Exercise details:
Exactly as written, transcribe each line of the listing.

Dataset section:
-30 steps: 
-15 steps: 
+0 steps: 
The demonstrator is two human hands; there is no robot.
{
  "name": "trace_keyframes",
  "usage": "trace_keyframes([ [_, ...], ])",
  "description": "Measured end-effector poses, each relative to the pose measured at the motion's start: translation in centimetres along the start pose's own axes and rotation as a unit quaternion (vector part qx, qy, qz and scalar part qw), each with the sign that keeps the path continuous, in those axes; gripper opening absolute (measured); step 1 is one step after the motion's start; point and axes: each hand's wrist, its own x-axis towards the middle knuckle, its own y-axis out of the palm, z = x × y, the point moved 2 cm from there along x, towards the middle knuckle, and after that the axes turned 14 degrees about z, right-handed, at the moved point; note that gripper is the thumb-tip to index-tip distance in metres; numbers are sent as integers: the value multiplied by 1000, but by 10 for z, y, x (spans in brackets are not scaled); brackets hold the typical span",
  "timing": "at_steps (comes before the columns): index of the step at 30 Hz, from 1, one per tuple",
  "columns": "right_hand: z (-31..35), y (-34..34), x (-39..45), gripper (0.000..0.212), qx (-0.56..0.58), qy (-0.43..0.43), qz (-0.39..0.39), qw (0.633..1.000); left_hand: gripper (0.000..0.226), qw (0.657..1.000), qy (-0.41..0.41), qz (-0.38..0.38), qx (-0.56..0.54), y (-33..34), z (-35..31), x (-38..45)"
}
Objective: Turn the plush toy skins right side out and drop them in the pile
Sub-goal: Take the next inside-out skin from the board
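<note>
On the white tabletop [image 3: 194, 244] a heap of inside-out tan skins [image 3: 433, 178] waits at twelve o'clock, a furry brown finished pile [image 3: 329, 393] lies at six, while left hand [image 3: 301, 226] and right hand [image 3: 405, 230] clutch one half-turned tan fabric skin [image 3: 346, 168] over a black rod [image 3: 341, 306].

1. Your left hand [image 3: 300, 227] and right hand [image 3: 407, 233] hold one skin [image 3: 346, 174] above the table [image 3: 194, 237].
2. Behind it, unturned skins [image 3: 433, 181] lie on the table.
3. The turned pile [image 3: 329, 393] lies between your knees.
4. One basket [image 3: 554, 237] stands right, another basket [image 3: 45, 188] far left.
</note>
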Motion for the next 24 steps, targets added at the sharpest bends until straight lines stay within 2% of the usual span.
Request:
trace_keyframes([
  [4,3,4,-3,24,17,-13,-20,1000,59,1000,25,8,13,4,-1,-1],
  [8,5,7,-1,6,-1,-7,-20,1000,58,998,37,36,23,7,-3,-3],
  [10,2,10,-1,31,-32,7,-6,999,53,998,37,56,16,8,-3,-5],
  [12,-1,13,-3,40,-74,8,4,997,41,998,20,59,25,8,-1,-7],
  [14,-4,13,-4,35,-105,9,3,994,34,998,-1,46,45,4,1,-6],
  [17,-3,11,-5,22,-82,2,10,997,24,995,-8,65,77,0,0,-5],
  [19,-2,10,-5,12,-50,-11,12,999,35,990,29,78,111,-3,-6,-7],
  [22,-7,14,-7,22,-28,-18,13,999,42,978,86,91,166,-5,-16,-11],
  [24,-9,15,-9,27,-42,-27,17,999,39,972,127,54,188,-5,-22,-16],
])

Written response:
-30 steps: 
-15 steps: 
+0 steps: 
The demonstrator is two human hands; there is no robot.
{
  "name": "trace_keyframes",
  "usage": "trace_keyframes([ [_, ...], ])",
  "description": "Measured end-effector poses, each relative to the pose measured at the motion's start: translation in centimetres along the start pose's own axes and rotation as a unit quaternion (vector part qx, qy, qz and scalar part qw), each with the sign that keeps the path continuous, in those axes; gripper opening absolute (measured); step 1 is one step after the motion's start; point and axes: each hand's wrist, its own x-axis towards the middle knuckle, its own y-axis out of the palm, z = x × y, the point moved 2 cm from there along x, towards the middle knuckle, and after that the axes turned 14 degrees about z, right-handed, at the moved point; note that gripper is the thumb-tip to index-tip distance in metres; numbers are sent as integers: the value multiplied by 1000, but by 10 for z, y, x (spans in brackets are not scaled); brackets hold the typical span",
  "timing": "at_steps (comes before the columns): index of the step at 30 Hz, from 1, one per tuple",
  "columns": "right_hand: z (-31..35), y (-34..34), x (-39..45), gripper (0.000..0.212), qx (-0.56..0.58), qy (-0.43..0.43), qz (-0.39..0.39), qw (0.633..1.000); left_hand: gripper (0.000..0.226), qw (0.657..1.000), qy (-0.41..0.41), qz (-0.38..0.38), qx (-0.56..0.54), y (-33..34), z (-35..31), x (-38..45)"
}
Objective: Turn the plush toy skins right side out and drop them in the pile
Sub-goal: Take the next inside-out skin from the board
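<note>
On the white tabletop [image 3: 194, 244] a heap of inside-out tan skins [image 3: 433, 178] waits at twelve o'clock, a furry brown finished pile [image 3: 329, 393] lies at six, while left hand [image 3: 301, 226] and right hand [image 3: 405, 230] clutch one half-turned tan fabric skin [image 3: 346, 168] over a black rod [image 3: 341, 306].

1. Your left hand [image 3: 300, 227] and right hand [image 3: 407, 233] hold one skin [image 3: 346, 174] above the table [image 3: 194, 237].
2. Behind it, unturned skins [image 3: 433, 181] lie on the table.
3. The turned pile [image 3: 329, 393] lies between your knees.
4. One basket [image 3: 554, 237] stands right, another basket [image 3: 45, 188] far left.
</note>
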Motion for the next 24 steps, targets added at the sharpest bends until straight lines stay within 2% of the usual span.
Request:
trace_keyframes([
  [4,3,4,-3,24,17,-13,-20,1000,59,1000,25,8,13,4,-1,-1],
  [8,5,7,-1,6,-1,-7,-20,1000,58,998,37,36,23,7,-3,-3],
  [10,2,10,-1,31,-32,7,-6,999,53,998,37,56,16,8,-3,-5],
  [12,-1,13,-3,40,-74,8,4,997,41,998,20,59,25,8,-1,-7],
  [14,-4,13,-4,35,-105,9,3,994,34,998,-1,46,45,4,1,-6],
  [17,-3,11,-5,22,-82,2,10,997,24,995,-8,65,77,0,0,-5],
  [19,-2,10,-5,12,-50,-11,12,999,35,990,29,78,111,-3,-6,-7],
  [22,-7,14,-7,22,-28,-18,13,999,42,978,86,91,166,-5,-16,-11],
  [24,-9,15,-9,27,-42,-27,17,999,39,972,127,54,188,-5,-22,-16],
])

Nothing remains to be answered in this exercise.